**TASK STATEMENT**
Everything from the line containing "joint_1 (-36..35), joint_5" through the line containing "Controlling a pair" should be repeated exactly, and nothing else from the data.
[MATERIAL PROVIDED]
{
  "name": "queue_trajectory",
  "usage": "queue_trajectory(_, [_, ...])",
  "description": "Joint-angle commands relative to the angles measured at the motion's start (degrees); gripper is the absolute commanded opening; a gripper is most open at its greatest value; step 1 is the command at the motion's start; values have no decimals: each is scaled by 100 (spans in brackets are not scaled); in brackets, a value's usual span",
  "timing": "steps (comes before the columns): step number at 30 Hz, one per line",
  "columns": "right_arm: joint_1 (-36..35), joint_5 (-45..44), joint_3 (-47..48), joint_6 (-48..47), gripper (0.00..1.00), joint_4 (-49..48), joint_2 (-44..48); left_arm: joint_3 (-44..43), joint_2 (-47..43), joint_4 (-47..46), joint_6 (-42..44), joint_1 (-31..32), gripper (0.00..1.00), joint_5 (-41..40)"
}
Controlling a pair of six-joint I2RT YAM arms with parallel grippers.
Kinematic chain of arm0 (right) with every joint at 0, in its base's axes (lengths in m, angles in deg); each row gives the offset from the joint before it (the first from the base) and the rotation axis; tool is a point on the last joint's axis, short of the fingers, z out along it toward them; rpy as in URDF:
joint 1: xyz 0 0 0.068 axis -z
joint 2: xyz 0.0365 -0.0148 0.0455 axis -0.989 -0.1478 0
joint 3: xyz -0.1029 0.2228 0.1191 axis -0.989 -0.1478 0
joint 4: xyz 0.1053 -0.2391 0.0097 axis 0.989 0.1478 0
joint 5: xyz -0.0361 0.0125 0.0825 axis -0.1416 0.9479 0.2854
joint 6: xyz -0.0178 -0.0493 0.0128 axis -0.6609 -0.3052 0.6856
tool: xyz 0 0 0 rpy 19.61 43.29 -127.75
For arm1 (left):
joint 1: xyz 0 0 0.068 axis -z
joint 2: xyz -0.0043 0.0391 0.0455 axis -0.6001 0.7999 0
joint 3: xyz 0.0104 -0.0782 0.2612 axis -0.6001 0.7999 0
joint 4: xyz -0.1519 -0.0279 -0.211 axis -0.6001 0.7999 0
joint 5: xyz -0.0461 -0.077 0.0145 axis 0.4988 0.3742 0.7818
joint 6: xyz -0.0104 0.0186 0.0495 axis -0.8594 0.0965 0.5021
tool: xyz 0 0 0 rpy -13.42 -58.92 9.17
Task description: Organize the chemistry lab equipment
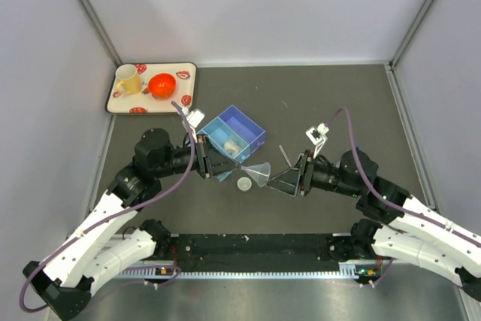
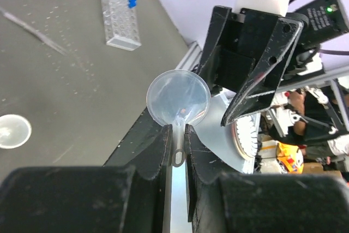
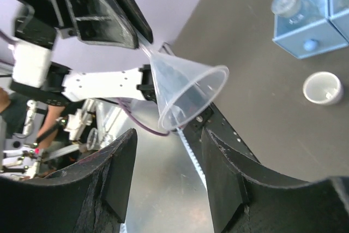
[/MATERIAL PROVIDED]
**SOLUTION TO THIS EXERCISE**
  "columns": "right_arm: joint_1 (-36..35), joint_5 (-45..44), joint_3 (-47..48), joint_6 (-48..47), gripper (0.00..1.00), joint_4 (-49..48), joint_2 (-44..48); left_arm: joint_3 (-44..43), joint_2 (-47..43), joint_4 (-47..46), joint_6 (-42..44), joint_1 (-31..32), gripper (0.00..1.00), joint_5 (-41..40)"
}
Controlling a pair of six-joint I2RT YAM arms with parallel grippers.

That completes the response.